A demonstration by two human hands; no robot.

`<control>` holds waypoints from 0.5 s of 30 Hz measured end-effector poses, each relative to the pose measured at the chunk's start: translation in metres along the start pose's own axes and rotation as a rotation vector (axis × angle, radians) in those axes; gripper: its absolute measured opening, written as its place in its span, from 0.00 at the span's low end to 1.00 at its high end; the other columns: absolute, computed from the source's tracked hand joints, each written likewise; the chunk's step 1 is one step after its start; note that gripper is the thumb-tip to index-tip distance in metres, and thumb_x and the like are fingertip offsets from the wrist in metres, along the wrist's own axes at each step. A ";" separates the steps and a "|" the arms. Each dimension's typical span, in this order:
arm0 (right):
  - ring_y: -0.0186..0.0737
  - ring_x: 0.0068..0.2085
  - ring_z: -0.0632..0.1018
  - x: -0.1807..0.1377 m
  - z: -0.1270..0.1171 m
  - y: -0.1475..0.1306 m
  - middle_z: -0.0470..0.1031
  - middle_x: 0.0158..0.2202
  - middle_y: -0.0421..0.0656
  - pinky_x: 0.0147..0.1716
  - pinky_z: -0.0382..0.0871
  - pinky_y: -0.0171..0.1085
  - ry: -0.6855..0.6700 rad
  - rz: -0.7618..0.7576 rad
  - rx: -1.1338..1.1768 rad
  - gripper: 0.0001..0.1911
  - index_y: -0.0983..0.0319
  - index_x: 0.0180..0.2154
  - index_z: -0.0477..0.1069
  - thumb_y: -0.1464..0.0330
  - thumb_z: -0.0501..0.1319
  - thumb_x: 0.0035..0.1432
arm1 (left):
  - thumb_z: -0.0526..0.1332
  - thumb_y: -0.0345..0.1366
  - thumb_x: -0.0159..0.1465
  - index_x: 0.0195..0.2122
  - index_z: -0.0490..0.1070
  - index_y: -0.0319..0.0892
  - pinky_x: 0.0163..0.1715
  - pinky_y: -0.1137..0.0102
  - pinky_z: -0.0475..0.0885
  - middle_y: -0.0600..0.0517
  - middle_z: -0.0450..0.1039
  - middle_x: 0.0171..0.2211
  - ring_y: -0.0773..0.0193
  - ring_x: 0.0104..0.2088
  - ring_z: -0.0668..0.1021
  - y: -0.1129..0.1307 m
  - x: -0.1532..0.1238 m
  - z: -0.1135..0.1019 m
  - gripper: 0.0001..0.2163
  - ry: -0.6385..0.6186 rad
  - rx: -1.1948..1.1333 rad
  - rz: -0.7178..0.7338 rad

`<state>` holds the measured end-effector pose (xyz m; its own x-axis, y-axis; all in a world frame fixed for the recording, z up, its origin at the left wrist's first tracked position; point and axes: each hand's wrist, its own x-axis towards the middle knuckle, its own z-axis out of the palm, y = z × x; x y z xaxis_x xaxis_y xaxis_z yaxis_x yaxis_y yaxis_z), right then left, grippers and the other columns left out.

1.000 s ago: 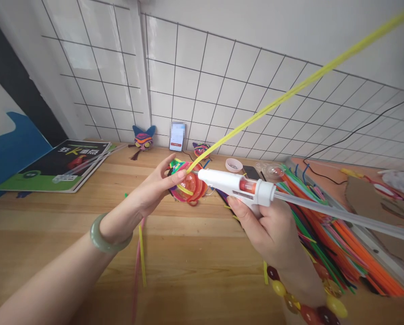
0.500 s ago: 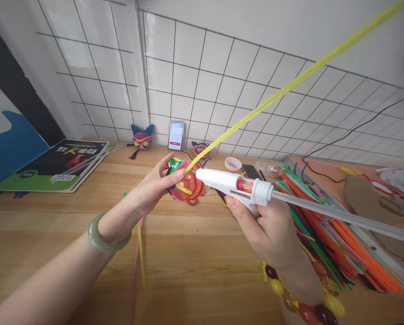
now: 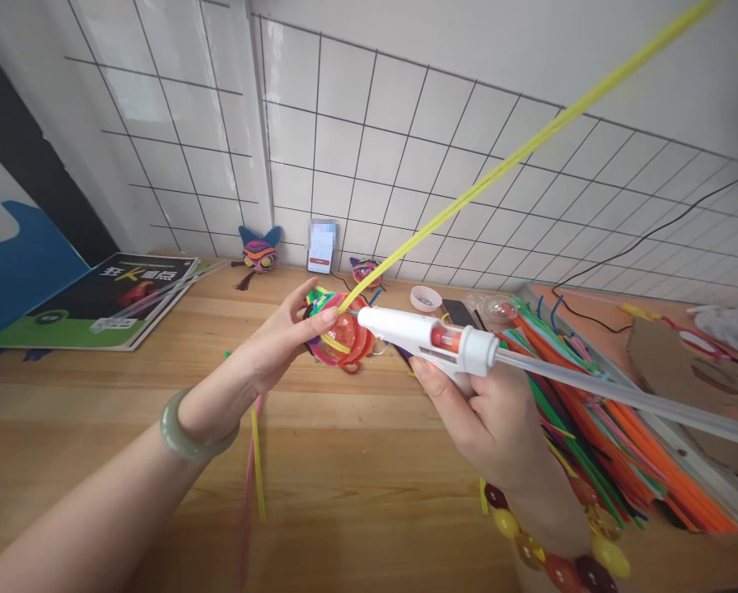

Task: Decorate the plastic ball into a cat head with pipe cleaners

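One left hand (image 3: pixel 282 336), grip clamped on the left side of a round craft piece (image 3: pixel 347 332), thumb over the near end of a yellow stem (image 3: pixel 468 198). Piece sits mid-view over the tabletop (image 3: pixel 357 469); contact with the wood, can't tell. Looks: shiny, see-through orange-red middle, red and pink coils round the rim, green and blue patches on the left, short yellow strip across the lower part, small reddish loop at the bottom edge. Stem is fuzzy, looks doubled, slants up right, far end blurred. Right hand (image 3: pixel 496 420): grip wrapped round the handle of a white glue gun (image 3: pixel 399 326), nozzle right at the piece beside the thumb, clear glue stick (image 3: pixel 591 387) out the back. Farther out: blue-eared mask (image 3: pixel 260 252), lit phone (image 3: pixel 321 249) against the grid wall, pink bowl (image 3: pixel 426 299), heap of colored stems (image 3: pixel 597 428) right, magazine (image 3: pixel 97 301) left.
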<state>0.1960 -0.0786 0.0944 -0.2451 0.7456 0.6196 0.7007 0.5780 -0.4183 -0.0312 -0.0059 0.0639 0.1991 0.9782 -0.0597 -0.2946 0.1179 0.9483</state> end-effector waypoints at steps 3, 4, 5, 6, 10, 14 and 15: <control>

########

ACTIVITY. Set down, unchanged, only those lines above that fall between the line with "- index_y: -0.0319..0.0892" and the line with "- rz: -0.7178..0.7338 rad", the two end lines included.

ANSWER TO THE PROBLEM.
  - index_y: -0.0319..0.0892
  - pinky_x: 0.0163..0.1715
  - pinky_y: -0.1137..0.0102
  - pinky_z: -0.0475..0.0885
  - middle_y: -0.0600..0.0517
  - middle_z: -0.0450..0.1039
  - middle_x: 0.0171..0.2211
  - ring_y: -0.0773..0.0193
  - ring_x: 0.0104..0.2088
  - ring_z: -0.0668..0.1021
  - y: -0.1129..0.1307 m
  - x: -0.1532..0.1238 m
  - z: -0.1135..0.1019 m
  - gripper: 0.0001..0.2163
  - ry: -0.6385..0.6186 rad
  - rx: -1.1948..1.1333 rad
  - rz: -0.7178..0.7338 rad

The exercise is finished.